[ 
https://issues.apache.org/jira/browse/CASSANDRA-6561?page=com.atlassian.jira.plugin.system.issuetabpanels:comment-tabpanel&focusedCommentId=13898963#comment-13898963
 ] 

Sylvain Lebresne commented on CASSANDRA-6561:
---------------------------------------------

bq. ALTER TABLE ADD should support adding a static column, but doesn't

Right, pushed an additional commit for that on the same branch than before 
(https://github.com/pcmanus/cassandra/commits/6561-3). I updated the dtest for 
that too.

bq. dropping a static column doesn't work fully (it won't be compacted away)

You might have to be more specific than that. As far as I can tell, there is 
nothing special that should be done for static columns outside of making sure 
the column name does get added to droppedColumns and that's the case. I 
confirmed that with a quick manual test too: unless sstable2json is lying to 
me, the dropped static columns does got compacted away.

> Static columns in CQL3
> ----------------------
>
>                 Key: CASSANDRA-6561
>                 URL: https://issues.apache.org/jira/browse/CASSANDRA-6561
>             Project: Cassandra
>          Issue Type: New Feature
>            Reporter: Sylvain Lebresne
>            Assignee: Sylvain Lebresne
>             Fix For: 2.0.6
>
>
> I'd like to suggest the following idea for adding "static" columns to CQL3.  
> I'll note that the basic idea has been suggested by jhalliday on irc but the 
> rest of the details are mine and I should be blamed for anything stupid in 
> what follows.
> Let me start with a rational: there is 2 main family of CF that have been 
> historically used in Thrift: static ones and dynamic ones. CQL3 handles both 
> family through the presence or not of clustering columns. There is however 
> some cases where mixing both behavior has its use. I like to think of those 
> use cases as 3 broad category:
> # to denormalize small amounts of not-entirely-static data in otherwise 
> static entities. It's say "tags" for a product or "custom properties" in a 
> user profile. This is why we've added CQL3 collections. Importantly, this is 
> the *only* use case for which collections are meant (which doesn't diminishes 
> their usefulness imo, and I wouldn't disagree that we've maybe not 
> communicated this too well).
> # to optimize fetching both a static entity and related dynamic ones. Say you 
> have blog posts, and each post has associated comments (chronologically 
> ordered). *And* say that a very common query is "fetch a post and its 50 last 
> comments". In that case, it *might* be beneficial to store a blog post 
> (static entity) in the same underlying CF than it's comments for performance 
> reason.  So that "fetch a post and it's 50 last comments" is just one slice 
> internally.
> # you want to CAS rows of a dynamic partition based on some partition 
> condition.

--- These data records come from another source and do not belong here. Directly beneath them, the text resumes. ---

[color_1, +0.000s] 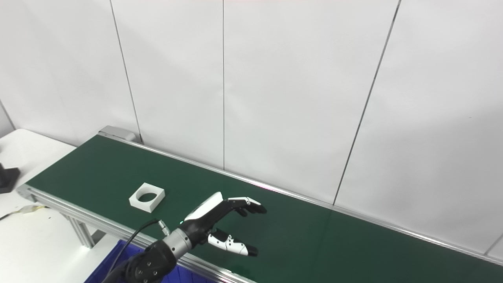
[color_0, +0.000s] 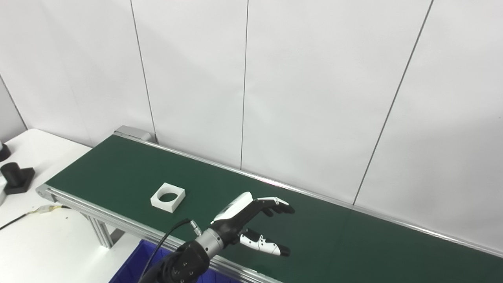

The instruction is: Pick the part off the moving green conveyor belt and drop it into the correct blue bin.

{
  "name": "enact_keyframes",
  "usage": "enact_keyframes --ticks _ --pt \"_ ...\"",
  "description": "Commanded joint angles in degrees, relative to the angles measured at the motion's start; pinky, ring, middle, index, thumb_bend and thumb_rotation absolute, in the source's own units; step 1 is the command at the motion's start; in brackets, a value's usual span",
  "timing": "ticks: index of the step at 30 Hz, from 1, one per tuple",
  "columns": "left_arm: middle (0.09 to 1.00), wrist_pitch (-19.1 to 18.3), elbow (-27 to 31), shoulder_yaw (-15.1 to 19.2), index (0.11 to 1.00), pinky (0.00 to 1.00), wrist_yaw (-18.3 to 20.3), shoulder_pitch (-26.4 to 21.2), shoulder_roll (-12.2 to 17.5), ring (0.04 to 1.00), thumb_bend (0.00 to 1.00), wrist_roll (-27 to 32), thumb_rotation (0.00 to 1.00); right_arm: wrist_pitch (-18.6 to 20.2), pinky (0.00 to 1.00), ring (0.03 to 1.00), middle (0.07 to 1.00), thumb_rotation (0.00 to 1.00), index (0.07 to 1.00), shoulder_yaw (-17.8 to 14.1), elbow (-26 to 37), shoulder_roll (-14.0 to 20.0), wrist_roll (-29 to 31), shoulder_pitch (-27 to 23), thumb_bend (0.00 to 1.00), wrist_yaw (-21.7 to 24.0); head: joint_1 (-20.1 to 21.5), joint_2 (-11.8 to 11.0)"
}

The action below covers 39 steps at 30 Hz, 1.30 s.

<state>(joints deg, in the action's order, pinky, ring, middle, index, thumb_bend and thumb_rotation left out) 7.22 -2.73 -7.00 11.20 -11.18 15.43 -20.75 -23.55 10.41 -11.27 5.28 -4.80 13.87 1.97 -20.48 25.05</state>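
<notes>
The left robot hand (color_0: 251, 222) hovered over the green conveyor belt (color_0: 322, 232) with fingers and thumb spread apart and nothing held, while the white square part (color_0: 167, 197) with a round hole lay on the belt just beyond it, above the blue bin (color_0: 133, 267).

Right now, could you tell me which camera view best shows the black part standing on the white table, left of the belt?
The left eye view: the black part shows whole, a cylinder on a square base. The right eye view cuts it off at the picture's left edge, leaving only a corner of its base.
</notes>
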Motion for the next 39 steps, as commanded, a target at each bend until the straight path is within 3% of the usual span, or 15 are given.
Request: enact_keyframes --ticks 1,12,14,17,27,39 --pt "0.786 0.78 0.03 1.26 0.756 0.73 -1.58 -3.26 0.96 0.784 0.79 1.22 0.4 -3.33 0.62 0.733 0.79 0.53 0.87 -0.1 1.48 -0.28 0.29 -0.55 0.47 0.15 -0.08 0.02" --pt "0.784 -2.33 -2.6 1.49 0.764 0.78 -1.19 -6.99 4.0 0.791 0.84 -3.11 0.35 -3.29 0.61 0.737 0.793 0.58 0.874 -0.12 1.36 -0.7 -0.43 -0.58 0.53 -0.24 0.31 0.21" --pt "0.82 -3.31 -2.81 1.19 0.776 0.77 0.27 -7.9 4.89 0.832 0.83 -2.89 0.27 -3.32 0.61 0.736 0.793 0.58 0.876 -0.02 1.34 -0.75 -0.33 -0.65 0.53 -0.19 0.56 0.24" --pt "0.839 -4.78 -2.73 0.67 0.787 0.77 1.35 -8.68 5.98 0.854 0.83 -3.35 0.24 -3.34 0.61 0.738 0.793 0.58 0.874 0.04 1.29 -0.83 -0.33 -0.7 0.53 -0.21 0.65 0.3" --pt "0.847 -1.55 -8.37 -0.01 0.804 0.77 0.63 -11.8 10.26 0.861 0.89 -3.93 0.25 -3.35 0.61 0.732 0.79 0.59 0.868 0.05 1.28 -1.02 0.09 -0.72 0.55 -0.06 0.71 0.47" --pt "0.9 -5.04 -11.75 -1.99 0.854 0.85 4.04 -14.5 15.42 0.905 0.95 -7.05 0.22 -3.3 0.6 0.735 0.793 0.59 0.871 0.3 2.05 -1.41 -0.75 -0.26 0.53 -0.34 1.03 1.21"
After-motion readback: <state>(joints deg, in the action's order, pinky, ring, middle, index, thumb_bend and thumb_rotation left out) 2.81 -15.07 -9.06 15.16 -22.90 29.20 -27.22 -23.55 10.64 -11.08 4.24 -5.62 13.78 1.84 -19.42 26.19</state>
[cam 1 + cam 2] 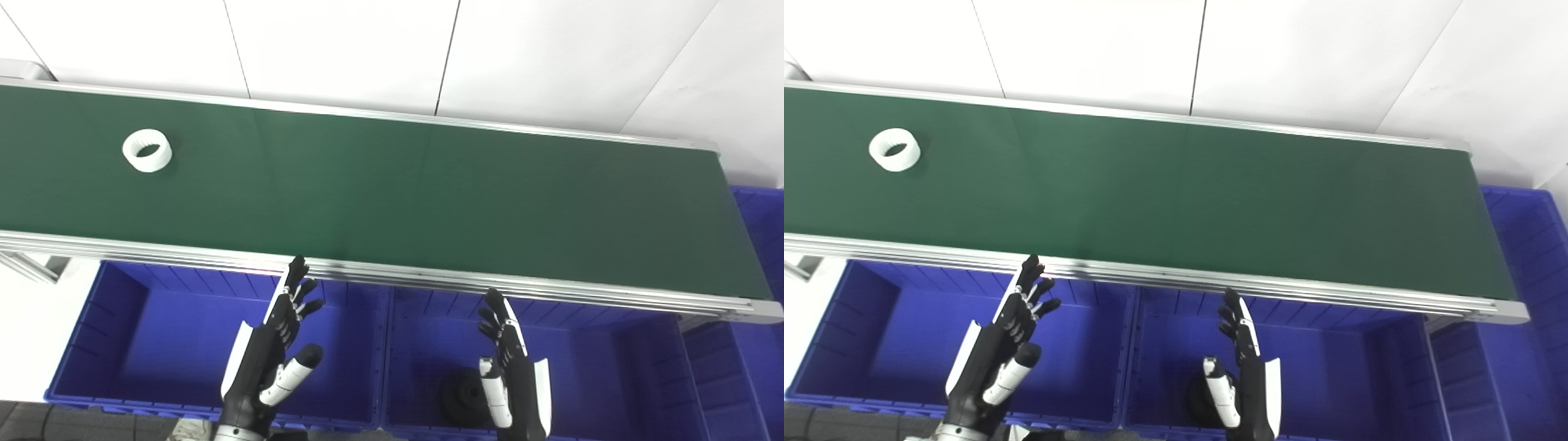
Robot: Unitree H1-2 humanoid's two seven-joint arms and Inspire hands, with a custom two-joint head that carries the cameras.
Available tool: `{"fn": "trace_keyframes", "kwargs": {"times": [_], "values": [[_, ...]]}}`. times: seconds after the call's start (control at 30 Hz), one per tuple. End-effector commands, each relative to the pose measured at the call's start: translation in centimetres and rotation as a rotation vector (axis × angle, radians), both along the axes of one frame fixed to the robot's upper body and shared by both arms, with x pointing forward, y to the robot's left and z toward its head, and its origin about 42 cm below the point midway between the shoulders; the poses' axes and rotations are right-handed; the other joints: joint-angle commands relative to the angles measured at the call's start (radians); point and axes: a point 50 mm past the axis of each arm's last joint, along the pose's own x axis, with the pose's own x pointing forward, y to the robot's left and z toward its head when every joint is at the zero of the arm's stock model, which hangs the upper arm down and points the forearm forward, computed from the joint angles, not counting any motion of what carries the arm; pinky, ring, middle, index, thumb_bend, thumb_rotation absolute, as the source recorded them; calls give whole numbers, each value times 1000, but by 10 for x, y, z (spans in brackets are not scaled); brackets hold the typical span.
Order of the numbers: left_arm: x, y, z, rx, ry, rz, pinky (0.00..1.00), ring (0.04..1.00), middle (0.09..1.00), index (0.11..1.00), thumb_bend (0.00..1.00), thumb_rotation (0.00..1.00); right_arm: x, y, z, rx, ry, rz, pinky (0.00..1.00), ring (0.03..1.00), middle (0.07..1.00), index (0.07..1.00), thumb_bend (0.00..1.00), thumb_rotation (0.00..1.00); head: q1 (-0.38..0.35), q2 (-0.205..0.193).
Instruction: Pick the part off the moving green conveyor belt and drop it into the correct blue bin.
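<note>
Part: white ring (147,150), lying on the green conveyor belt (392,190) near its far-left end, closer to the far rail than the near one. Nothing touches it.
Left robot hand (272,343): fingers apart and stretched toward the belt, holding nothing. It hovers over the left blue bin (92,343), fingertips just short of the near rail.
Right robot hand (511,361): fingers likewise spread, empty, poised above the middle blue bin (612,367).
Bin contents: a dark round part (462,398) sits in the middle bin, partly hidden by the right hand. The left bin looks bare where visible. A third blue bin (759,245) stands past the belt's right end; its inside is mostly out of frame.
Step in hand: waiting. Pick not yet begun; both hands are well apart from the ring.
Belt direction: cannot tell from a single moment.
Next move, judged: the left hand is the nearer one. It must reach over the near rail, meet the ring's path, and close around its outer wall from above.
Sorting, judged: the dark part occupies the middle bin, so the white ring likely belongs in another, probably the left.
Risk: mistimed closure could knock the ring aside.
</note>
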Motion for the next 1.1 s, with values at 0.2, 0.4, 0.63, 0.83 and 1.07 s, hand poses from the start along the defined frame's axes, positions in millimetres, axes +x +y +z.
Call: {"fn": "trace_keyframes", "kwargs": {"times": [0.2,0.4,0.63,0.83,1.07], "values": [[3,-11,-6,-31,-69,-3,834,936,1000,1000,895,774,0,-9,-6,8,-5,-14,848,901,939,946,709,1000,90,-82],[1,-18,-11,-7,-60,8,782,904,987,1000,891,809,0,-17,-14,6,19,-16,888,930,967,970,698,1000,164,-142],[5,-24,-17,-3,-35,-9,767,900,985,1000,932,793,2,-23,-23,23,51,-18,916,949,986,992,709,1000,200,-197],[9,-24,-20,-25,-27,-20,789,916,1000,1000,904,745,6,-23,-24,25,47,-20,900,953,995,1000,708,1000,209,-190],[15,-5,20,26,-161,-19,713,839,906,894,929,490,9,-19,-23,21,37,-14,890,951,994,1000,718,1000,192,-151]]}}
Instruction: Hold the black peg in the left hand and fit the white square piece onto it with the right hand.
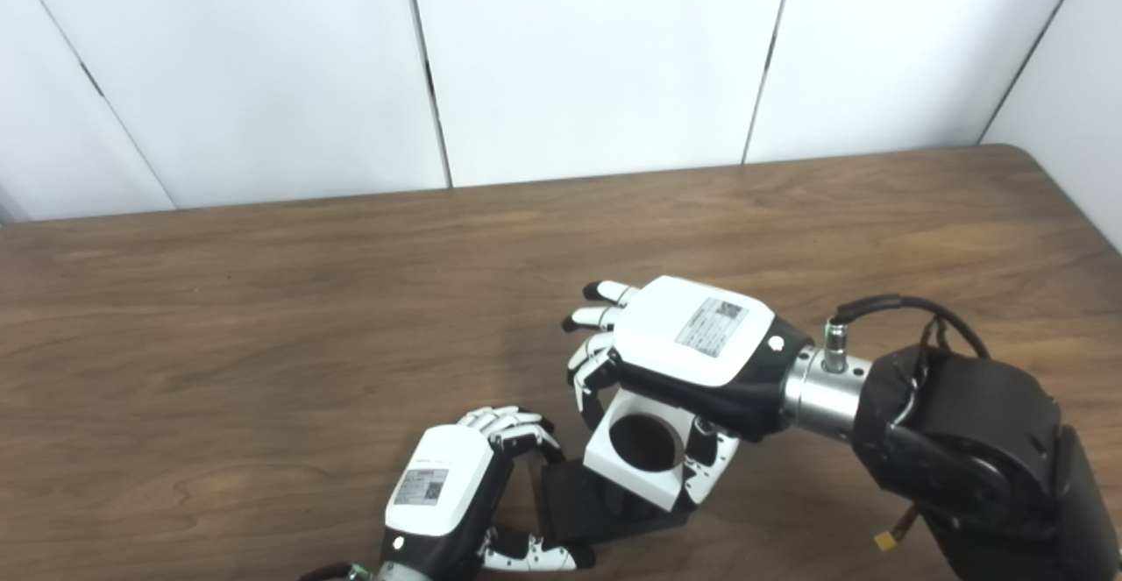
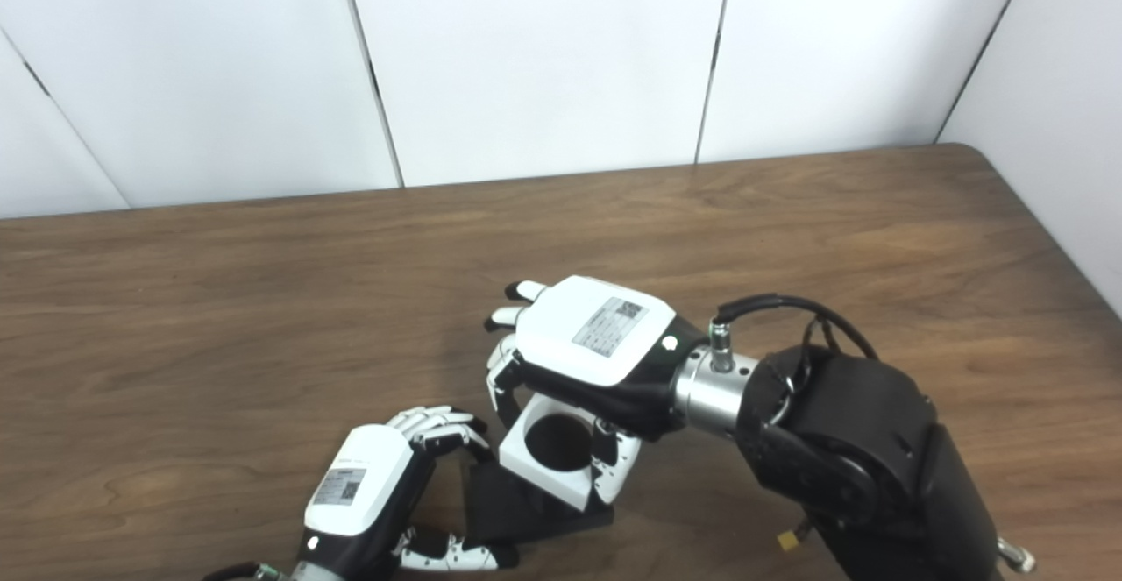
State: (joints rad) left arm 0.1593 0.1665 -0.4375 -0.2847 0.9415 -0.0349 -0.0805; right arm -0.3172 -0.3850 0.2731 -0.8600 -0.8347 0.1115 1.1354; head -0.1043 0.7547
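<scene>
The white square piece (image 1: 627,478) has a round hole and is held in my right hand (image 1: 692,344), thumb on one side and fingers on the other. It sits tilted over the black peg (image 1: 574,504), whose dark base shows below and left of it near the table's front edge. The inside of the hole looks dark; the peg's upper part is hidden. My left hand (image 1: 447,493) is shut on the left side of the black peg (image 2: 500,502), fingers above and thumb below. The two hands are close together.
The brown wooden table (image 1: 263,344) stretches to the back and both sides. White wall panels (image 1: 578,55) stand behind it. The right forearm (image 1: 964,441) with its black cable lies over the table's front right.
</scene>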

This is the same use case than why CASSANDRA-5633 exists for.
> As said above, 1) is already covered by collections, but 2) and 3) are not 
> (and
> I strongly believe collections are not the right fit, API wise, for those).
> Also, note that I don't want to underestimate the usefulness of 2). In most 
> cases, using a separate table for the blog posts and the comments is The 
> Right Solution, and trying to do 2) is premature optimisation. Yet, when used 
> properly, that kind of optimisation can make a difference, so I think having 
> a relatively native solution for it in CQL3 could make sense.
> Regarding 3), though CASSANDRA-5633 would provide one solution for it, I have 
> the feeling that static columns actually are a more natural approach (in term 
> of API). That's arguably more of a personal opinion/feeling though.
> So long story short, CQL3 lacks a way to mix both some "static" and "dynamic" 
> rows in the same partition of the same CQL3 table, and I think such a tool 
> could have it's use.
> The proposal is thus to allow "static" columns. Static columns would only 
> make sense in table with clustering columns (the "dynamic" ones). A static 
> column value would be static to the partition (all rows of the partition 
> would share the value for such column). The syntax would just be:
> {noformat}
> CREATE TABLE t (
>   k text,
>   s text static,
>   i int,
>   v text,
>   PRIMARY KEY (k, i)
> )
> {noformat}
> then you'd get:
> {noformat}
> INSERT INTO t(k, s, i, v) VALUES ("k0", "I'm shared",       0, "foo");
> INSERT INTO t(k, s, i, v) VALUES ("k0", "I'm still shared", 1, "bar");
> SELECT * FROM t;
>  k |                  s | i |    v
> ------------------------------------
> k0 | "I'm still shared" | 0 | "bar"
> k0 | "I'm still shared" | 1 | "foo"
> {noformat}
> There would be a few semantic details to decide on regarding deletions, ttl, 
> etc. but let's see if we agree it's a good idea first before ironing those 
> out.
> One last point is the implementation. Though I do think this idea has merits, 
> it's definitively not useful enough to justify rewriting the storage engine 
> for it. But I think we can support this relatively easily (emphasis on 
> "relatively" :)), which is probably the main reason why I like the approach.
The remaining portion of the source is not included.